Here we provide a suggested protocol for more rigorously benchmarking deep learning optimizer. It follows the same steps as the baseline results presented in the DeepOBS paper

Create new Run Script¶

In order to benchmark a new optimization method a new run script has to be written. A more detailed description can be found in the Simple Example and the the API section for the Standard Runner, but all is needed is the optimizer itself and a list of its hyperparameters. For example for the Momentum optimizer this will be.

import tensorflow as tf
import deepobs.tensorflow as tfobs

optimizer_class = tf.train.MomentumOptimizer
hyperparams = [{"name": "momentum", "type": float},
               {"name": "use_nesterov", "type": bool, "default": False }]
runner = tfobs.runners.StandardRunner(optimizer_class, hyperparams)

runner.run(train_log_interval=10)

Hyperparameter Search¶

Once the optimizer has been defined it is recommended to do a hyperparameter search for each test problem. For optimizers with only the learning rate as a free parameter a simple grid search can be done.

For the baselines, we tuned the learning rate for each optimizer and test problem individually, by evaluating on a logarithmic grid from 10e−5 to 10e2 with 36 samples. If the same tuning method is used for a new optimizer no re-running of the baselines is needed saving valuable computational budget.

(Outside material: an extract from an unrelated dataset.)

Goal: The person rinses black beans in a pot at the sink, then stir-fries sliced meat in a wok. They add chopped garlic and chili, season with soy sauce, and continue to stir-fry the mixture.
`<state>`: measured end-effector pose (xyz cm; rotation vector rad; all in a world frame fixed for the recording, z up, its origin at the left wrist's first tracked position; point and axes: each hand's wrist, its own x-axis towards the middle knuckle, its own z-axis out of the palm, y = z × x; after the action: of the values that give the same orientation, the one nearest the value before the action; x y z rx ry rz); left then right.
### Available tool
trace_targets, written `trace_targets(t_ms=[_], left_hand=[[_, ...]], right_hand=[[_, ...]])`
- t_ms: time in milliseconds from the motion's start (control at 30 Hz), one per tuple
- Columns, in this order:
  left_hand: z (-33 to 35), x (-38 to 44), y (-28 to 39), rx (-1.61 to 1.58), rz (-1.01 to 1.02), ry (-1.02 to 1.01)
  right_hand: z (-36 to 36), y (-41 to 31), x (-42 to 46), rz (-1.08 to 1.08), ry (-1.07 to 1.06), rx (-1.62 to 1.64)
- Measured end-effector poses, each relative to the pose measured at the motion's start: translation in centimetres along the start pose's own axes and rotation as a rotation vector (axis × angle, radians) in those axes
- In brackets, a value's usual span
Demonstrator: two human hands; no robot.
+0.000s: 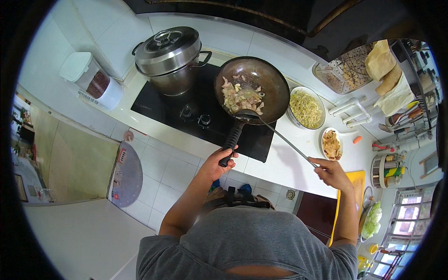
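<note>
My left hand (217, 163) grips the black ribbed handle (232, 140) of a wok (271, 82), which sits over the right side of a black cooktop (206, 131). Sliced pale meat with bits of scallion and garlic (241, 97) lies in the wok's left and lower part. In my right hand (330, 172) is the long metal handle of a cooking ladle (246, 114). Its bowl rests at the wok's near rim, beside the meat. A bowl of bean sprouts (306, 107) stands right of the wok, and a dish of browned slices (331, 144) is nearer my right hand.
A lidded steel pot (169, 57) stands on the cooktop's left side. Left of it is a grain container (96, 84). A carrot piece (357, 139), a yellow cutting board (356, 180) and a spice rack (386, 171) are on the right. The range hood (245, 15) overhangs the back.
</note>
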<state>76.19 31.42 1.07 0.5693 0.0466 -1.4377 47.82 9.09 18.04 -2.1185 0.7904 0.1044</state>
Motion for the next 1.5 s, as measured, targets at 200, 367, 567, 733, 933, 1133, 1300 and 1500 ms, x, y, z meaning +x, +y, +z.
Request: trace_targets(t_ms=[200,367,567,733,933,1133,1300,1500], left_hand=[[-0.3,0.1,0.0,0.0,-0.007,-0.009],[-0.3,0.0,0.0,0.003,0.004,-0.027],[0.2,0.2,0.2,0.02,-0.019,-0.017],[-0.2,0.1,0.0,0.019,-0.007,-0.017],[-0.3,0.3,0.0,0.007,-0.016,-0.046],[-0.4,0.0,0.1,0.019,-0.003,-0.03],[0.0,0.1,0.0,0.01,-0.004,-0.03],[-0.1,0.1,0.0,0.032,-0.007,0.003]], right_hand=[[6.6,3.5,7.5,-0.131,0.254,-0.109],[6.1,2.6,9.0,0.098,0.371,0.094],[8.0,6.1,10.4,-0.294,0.444,-0.332],[1.9,2.2,3.3,-0.091,0.269,-0.318],[3.8,3.1,4.5,-0.19,0.249,-0.284],[6.6,3.9,9.9,-0.017,0.336,0.033],[7.3,4.2,15.2,0.062,0.477,0.204],[4.9,3.7,12.6,-0.405,0.281,-0.332]])
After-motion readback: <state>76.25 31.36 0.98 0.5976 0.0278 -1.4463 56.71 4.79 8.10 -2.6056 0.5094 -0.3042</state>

Repeated Runs with best Setting¶

In order to get a sense of the optimziers consistency, we suggest repeating runs with the best hyperparameter setting multiple times. This allows an assessment of the variance of the optimizer's performance.

For the baselines we determined the best learning rate looking at the final performance of each run, which can be done using

deepobs_plot_results results/ --get_best_run

and then running the best performing setting again using ten different random seeds.

Plot Results¶

To visualize the final results it is sufficient to run

deepobs_plot_results results/ --full

This will show the performance plots for the small and large benchmark set

as well as the learning rate sensitivity plot

and the overall performance table

If the path to the baseline folder is given, DeepOBS will automatically compare the results with the baselines for SGD, Momentum, and Adam.

For all plots, .tex files will be generated with pgfplots-code for direct inclusion in academic publications.